The listing below is to be written out word for word, minus its images.
========
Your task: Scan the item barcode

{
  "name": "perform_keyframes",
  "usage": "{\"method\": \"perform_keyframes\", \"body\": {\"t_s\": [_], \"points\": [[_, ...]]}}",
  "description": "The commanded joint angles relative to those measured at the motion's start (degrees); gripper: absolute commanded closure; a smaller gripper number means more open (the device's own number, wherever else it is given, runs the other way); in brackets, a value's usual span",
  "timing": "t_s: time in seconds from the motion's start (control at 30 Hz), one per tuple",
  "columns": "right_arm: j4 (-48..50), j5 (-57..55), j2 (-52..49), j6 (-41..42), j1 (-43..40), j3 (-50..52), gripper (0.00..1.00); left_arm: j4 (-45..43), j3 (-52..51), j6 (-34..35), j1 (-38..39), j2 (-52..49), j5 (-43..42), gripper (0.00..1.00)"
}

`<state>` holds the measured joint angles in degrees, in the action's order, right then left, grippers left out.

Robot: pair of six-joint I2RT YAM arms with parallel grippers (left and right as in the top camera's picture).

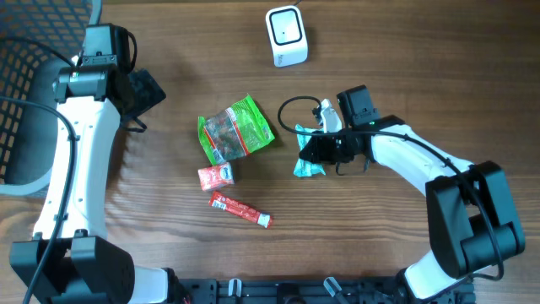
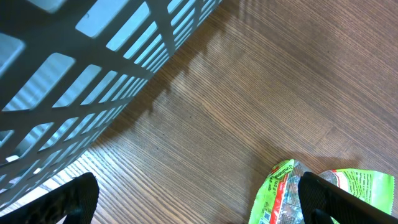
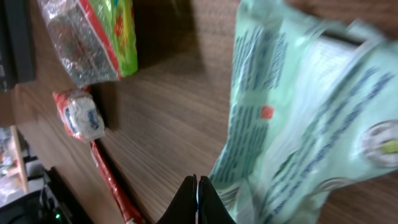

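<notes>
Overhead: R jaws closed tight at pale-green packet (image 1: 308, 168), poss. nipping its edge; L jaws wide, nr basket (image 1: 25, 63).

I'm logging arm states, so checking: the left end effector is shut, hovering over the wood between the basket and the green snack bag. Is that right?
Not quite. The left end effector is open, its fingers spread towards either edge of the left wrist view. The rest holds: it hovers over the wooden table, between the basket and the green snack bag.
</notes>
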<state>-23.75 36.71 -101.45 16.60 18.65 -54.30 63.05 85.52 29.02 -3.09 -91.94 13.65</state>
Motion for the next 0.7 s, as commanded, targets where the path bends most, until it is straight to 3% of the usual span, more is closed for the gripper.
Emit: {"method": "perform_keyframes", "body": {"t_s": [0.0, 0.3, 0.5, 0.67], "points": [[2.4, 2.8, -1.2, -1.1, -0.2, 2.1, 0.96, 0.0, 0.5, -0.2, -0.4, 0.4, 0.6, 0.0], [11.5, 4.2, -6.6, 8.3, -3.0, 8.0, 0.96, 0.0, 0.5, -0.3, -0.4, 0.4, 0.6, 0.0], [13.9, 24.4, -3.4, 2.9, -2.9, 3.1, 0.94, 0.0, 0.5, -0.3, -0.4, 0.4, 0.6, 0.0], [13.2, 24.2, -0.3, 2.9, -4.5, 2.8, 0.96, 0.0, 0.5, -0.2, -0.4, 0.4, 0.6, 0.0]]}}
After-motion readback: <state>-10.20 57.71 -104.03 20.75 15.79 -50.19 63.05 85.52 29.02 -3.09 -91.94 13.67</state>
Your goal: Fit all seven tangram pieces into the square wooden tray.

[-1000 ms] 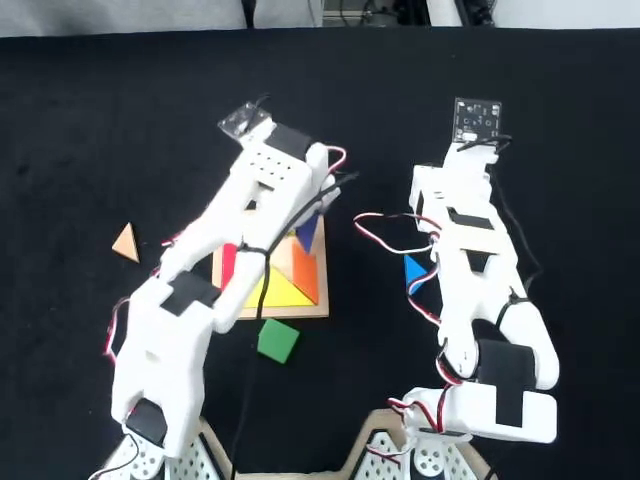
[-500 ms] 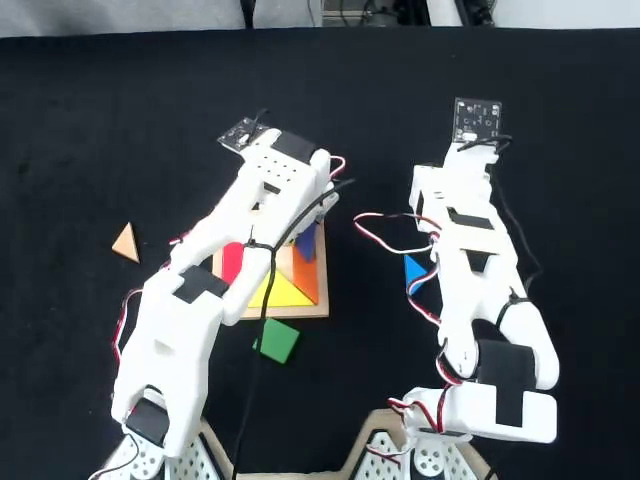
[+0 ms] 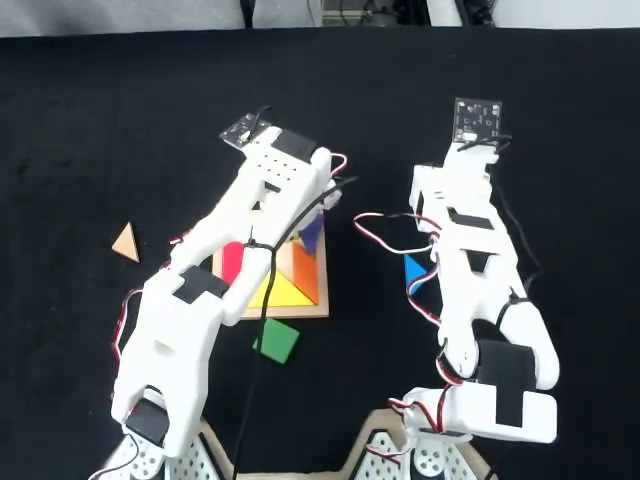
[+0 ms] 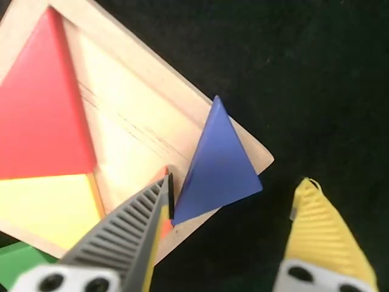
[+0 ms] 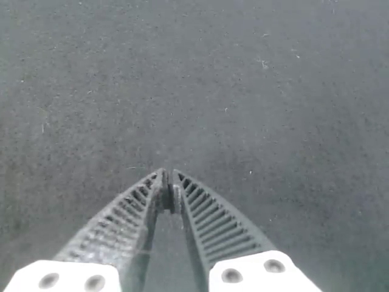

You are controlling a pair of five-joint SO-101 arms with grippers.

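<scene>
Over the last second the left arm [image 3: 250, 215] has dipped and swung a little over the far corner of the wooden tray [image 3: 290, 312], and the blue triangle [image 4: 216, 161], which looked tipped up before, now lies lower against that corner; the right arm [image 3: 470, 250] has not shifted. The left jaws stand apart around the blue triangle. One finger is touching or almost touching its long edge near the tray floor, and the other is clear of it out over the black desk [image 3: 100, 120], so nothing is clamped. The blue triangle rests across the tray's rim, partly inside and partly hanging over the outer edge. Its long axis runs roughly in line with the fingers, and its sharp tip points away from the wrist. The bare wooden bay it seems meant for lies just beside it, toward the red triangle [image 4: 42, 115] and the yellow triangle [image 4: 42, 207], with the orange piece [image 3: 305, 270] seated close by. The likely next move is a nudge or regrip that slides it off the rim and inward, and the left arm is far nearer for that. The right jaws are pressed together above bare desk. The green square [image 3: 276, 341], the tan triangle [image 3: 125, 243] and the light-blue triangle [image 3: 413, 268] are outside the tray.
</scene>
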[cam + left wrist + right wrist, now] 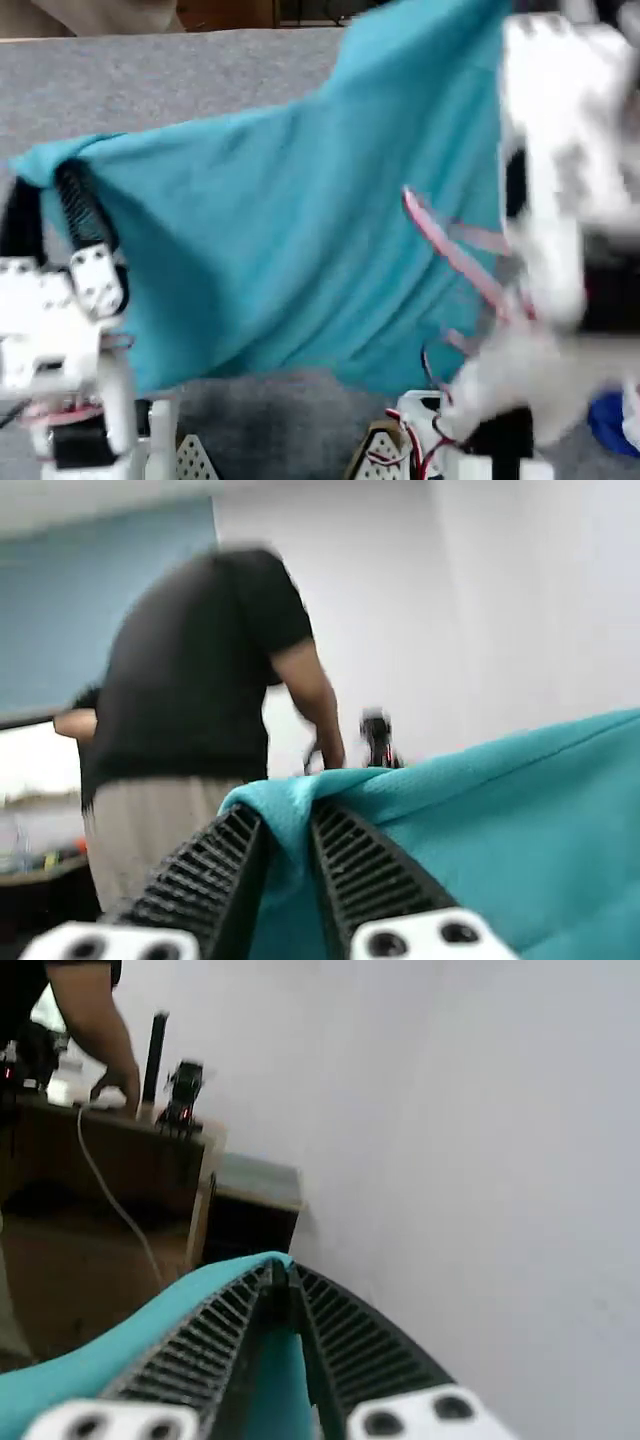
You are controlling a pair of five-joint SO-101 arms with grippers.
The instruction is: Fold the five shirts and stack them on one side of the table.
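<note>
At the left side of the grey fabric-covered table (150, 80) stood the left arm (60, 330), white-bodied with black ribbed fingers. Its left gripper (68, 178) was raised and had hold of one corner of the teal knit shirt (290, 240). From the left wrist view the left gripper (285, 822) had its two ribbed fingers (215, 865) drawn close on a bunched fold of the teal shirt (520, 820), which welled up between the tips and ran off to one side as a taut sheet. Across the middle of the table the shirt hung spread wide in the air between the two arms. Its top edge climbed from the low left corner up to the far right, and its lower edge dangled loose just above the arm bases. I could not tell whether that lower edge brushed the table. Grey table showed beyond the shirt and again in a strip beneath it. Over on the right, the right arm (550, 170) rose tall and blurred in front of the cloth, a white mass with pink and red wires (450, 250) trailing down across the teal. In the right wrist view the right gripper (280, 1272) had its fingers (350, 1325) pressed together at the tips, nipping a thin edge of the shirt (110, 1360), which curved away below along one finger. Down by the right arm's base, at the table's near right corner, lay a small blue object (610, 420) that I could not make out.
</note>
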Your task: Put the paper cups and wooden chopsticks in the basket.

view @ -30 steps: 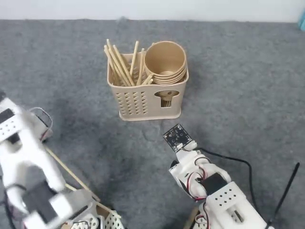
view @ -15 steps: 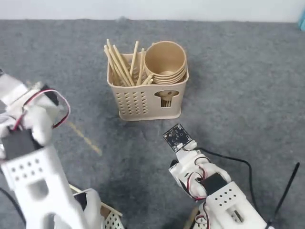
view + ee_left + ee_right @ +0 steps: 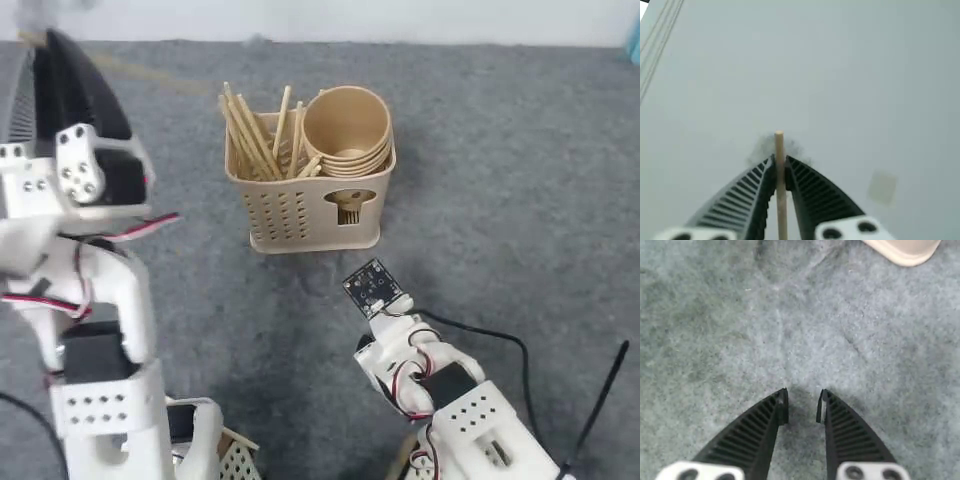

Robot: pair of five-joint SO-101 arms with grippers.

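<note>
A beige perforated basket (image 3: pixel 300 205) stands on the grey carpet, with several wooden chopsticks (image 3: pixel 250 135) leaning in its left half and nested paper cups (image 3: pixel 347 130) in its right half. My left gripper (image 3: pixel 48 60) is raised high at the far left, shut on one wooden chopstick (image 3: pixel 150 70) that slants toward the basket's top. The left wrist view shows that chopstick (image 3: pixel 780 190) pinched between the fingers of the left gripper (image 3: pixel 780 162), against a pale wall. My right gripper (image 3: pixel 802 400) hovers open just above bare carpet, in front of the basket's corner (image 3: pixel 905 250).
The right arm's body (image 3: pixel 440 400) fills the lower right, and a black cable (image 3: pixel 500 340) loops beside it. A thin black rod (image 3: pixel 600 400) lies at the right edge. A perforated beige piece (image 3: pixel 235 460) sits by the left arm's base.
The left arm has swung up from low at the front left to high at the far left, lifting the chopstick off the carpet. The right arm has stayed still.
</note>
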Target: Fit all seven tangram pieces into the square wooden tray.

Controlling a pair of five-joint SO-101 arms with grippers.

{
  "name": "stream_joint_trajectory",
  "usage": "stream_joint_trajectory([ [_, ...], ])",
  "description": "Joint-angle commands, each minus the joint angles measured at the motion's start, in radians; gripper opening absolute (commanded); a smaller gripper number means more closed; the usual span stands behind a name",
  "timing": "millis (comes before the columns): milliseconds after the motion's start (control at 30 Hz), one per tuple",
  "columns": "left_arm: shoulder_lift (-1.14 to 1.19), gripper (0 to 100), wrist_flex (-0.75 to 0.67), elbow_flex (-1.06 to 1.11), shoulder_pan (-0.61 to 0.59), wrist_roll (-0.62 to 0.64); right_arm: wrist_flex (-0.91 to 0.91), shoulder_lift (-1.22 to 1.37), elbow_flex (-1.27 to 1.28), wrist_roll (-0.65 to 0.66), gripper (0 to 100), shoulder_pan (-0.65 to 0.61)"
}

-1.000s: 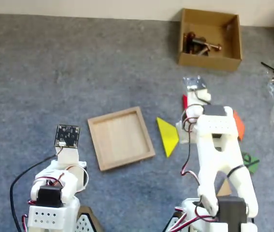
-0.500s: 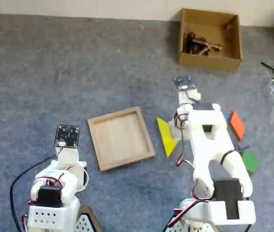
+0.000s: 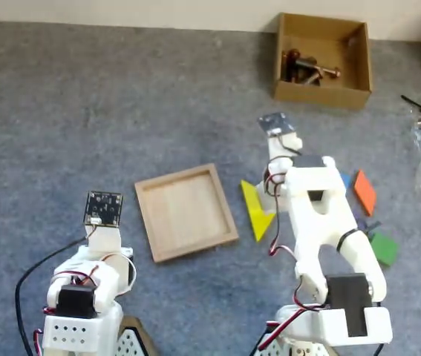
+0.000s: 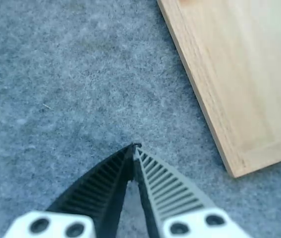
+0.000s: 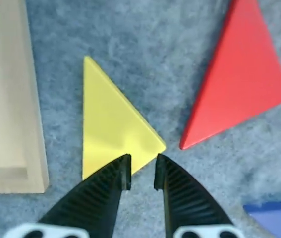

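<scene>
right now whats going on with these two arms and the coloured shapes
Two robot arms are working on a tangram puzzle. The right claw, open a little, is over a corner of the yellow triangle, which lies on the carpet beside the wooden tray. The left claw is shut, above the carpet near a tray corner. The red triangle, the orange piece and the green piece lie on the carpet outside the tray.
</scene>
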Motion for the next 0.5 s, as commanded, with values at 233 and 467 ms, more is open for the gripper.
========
RESULT BELOW:
Your task: Scan the item barcode

{
  "name": "perform_keyframes",
  "usage": "{\"method\": \"perform_keyframes\", \"body\": {\"t_s\": [_], \"points\": [[_, ...]]}}",
  "description": "The commanded joint angles relative to those measured at the motion's start (degrees); gripper: absolute commanded closure; a smaller gripper number means more open (the device's own number, wherever else it is given, runs the other way); in brackets, a value's usual span",
  "timing": "t_s: time in seconds from the motion's start (control at 30 Hz), one per tuple",
  "columns": "right_arm: j4 (-48..50), j5 (-57..55), j2 (-52..49), j6 (-41..42), j1 (-43..40), j3 (-50..52), gripper (0.00..1.00); left_arm: j4 (-45..43), j3 (-52..51), j6 (-34..35), j1 (-38..39), j2 (-52..49), j5 (-43..42), gripper (0.00..1.00)"
}

`<state>` holds the measured joint angles in degrees, in the action's order, right then left, grippers left out.

Robot: pair of six-joint I2RT YAM arms with parallel grippers (left and right as in the top camera's picture).


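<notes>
Overhead: R jaws closed tight at pale-green packet (image 1: 308, 168), poss. nipping its edge; L jaws wide, nr basket (image 1: 25, 63).

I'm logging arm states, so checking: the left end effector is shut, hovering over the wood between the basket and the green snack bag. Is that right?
Not quite. The left end effector is open, its fingers spread towards either edge of the left wrist view. The rest holds: it hovers over the wooden table, between the basket and the green snack bag.
</notes>
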<state>-23.75 36.71 -101.45 16.60 18.65 -54.30 63.05 85.52 29.02 -3.09 -91.94 13.65</state>
Motion for the next 0.7 s, as commanded, targets where the path bends most, until it is straight to 3% of the usual span, more is closed for the gripper.
Emit: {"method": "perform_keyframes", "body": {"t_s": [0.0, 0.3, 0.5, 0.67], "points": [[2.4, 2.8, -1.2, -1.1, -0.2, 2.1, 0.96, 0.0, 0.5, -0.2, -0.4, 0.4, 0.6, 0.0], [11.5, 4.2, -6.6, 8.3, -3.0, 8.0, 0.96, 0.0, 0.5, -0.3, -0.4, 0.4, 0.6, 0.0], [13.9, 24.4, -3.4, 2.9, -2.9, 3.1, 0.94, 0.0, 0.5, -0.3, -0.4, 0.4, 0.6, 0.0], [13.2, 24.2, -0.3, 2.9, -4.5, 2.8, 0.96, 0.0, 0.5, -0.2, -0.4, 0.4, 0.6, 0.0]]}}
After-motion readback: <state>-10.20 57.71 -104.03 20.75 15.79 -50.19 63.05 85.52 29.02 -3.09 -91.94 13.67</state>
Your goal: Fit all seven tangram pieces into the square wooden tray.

[-1000 ms] 
[-500 ms] 
[+0 ms] 
[+0 ms] 
[+0 ms] 

You are controlling a pair of five-joint SO-101 arms with grippers.

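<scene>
Over the last second the left arm [image 3: 250, 215] has dipped and swung a little over the far corner of the wooden tray [image 3: 290, 312], and the blue triangle [image 4: 216, 161], which looked tipped up before, now lies lower against that corner; the right arm [image 3: 470, 250] has not shifted. The left jaws stand apart around the blue triangle. One finger is touching or almost touching its long edge near the tray floor, and the other is clear of it out over the black desk [image 3: 100, 120], so nothing is clamped. The blue triangle rests across the tray's rim, partly inside and partly hanging over the outer edge. Its long axis runs roughly in line with the fingers, and its sharp tip points away from the wrist. The bare wooden bay it seems meant for lies just beside it, toward the red triangle [image 4: 42, 115] and the yellow triangle [image 4: 42, 207], with the orange piece [image 3: 305, 270] seated close by. The likely next move is a nudge or regrip that slides it off the rim and inward, and the left arm is far nearer for that. The right jaws are pressed together above bare desk. The green square [image 3: 276, 341], the tan triangle [image 3: 125, 243] and the light-blue triangle [image 3: 413, 268] are outside the tray.
</scene>
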[cam + left wrist + right wrist, now] 
You are controlling a pair of five-joint SO-101 arms with grippers.
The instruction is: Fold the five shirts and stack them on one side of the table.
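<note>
At the left side of the grey fabric-covered table (150, 80) stood the left arm (60, 330), white-bodied with black ribbed fingers. Its left gripper (68, 178) was raised and had hold of one corner of the teal knit shirt (290, 240). From the left wrist view the left gripper (285, 822) had its two ribbed fingers (215, 865) drawn close on a bunched fold of the teal shirt (520, 820), which welled up between the tips and ran off to one side as a taut sheet. Across the middle of the table the shirt hung spread wide in the air between the two arms. Its top edge climbed from the low left corner up to the far right, and its lower edge dangled loose just above the arm bases. I could not tell whether that lower edge brushed the table. Grey table showed beyond the shirt and again in a strip beneath it. Over on the right, the right arm (550, 170) rose tall and blurred in front of the cloth, a white mass with pink and red wires (450, 250) trailing down across the teal. In the right wrist view the right gripper (280, 1272) had its fingers (350, 1325) pressed together at the tips, nipping a thin edge of the shirt (110, 1360), which curved away below along one finger. Down by the right arm's base, at the table's near right corner, lay a small blue object (610, 420) that I could not make out.
</note>
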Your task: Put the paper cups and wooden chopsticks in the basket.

view @ -30 steps: 
view @ -15 steps: 
view + ee_left + ee_right @ +0 steps: 

Robot: pair of five-joint SO-101 arms with grippers.

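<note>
A beige perforated basket (image 3: pixel 300 205) stands on the grey carpet, with several wooden chopsticks (image 3: pixel 250 135) leaning in its left half and nested paper cups (image 3: pixel 347 130) in its right half. My left gripper (image 3: pixel 48 60) is raised high at the far left, shut on one wooden chopstick (image 3: pixel 150 70) that slants toward the basket's top. The left wrist view shows that chopstick (image 3: pixel 780 190) pinched between the fingers of the left gripper (image 3: pixel 780 162), against a pale wall. My right gripper (image 3: pixel 802 400) hovers open just above bare carpet, in front of the basket's corner (image 3: pixel 905 250).
The right arm's body (image 3: pixel 440 400) fills the lower right, and a black cable (image 3: pixel 500 340) loops beside it. A thin black rod (image 3: pixel 600 400) lies at the right edge. A perforated beige piece (image 3: pixel 235 460) sits by the left arm's base.
The left arm has swung up from low at the front left to high at the far left, lifting the chopstick off the carpet. The right arm has stayed still.
</note>
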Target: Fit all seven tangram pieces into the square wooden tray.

Controlling a pair of five-joint SO-101 arms with grippers.

{
  "name": "stream_joint_trajectory",
  "usage": "stream_joint_trajectory([ [_, ...], ])",
  "description": "Joint-angle commands, each minus the joint angles measured at the motion's start, in radians; gripper opening absolute (commanded); a smaller gripper number means more closed; the usual span stands behind a name",
  "timing": "millis (comes before the columns): milliseconds after the motion's start (control at 30 Hz), one per tuple",
  "columns": "left_arm: shoulder_lift (-1.14 to 1.19), gripper (0 to 100), wrist_flex (-0.75 to 0.67), elbow_flex (-1.06 to 1.11), shoulder_pan (-0.61 to 0.59), wrist_roll (-0.62 to 0.64); right_arm: wrist_flex (-0.91 to 0.91), shoulder_lift (-1.22 to 1.37), elbow_flex (-1.27 to 1.28), wrist_roll (-0.65 to 0.66), gripper (0 to 100), shoulder_pan (-0.65 to 0.61)"
}

-1.000s: 
-0.500s: 
+0.000s: 
+0.000s: 
+0.000s: 

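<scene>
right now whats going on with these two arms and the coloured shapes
Two robot arms are working on a tangram puzzle. The right claw, open a little, is over a corner of the yellow triangle, which lies on the carpet beside the wooden tray. The left claw is shut, above the carpet near a tray corner. The red triangle, the orange piece and the green piece lie on the carpet outside the tray.
</scene>
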Motion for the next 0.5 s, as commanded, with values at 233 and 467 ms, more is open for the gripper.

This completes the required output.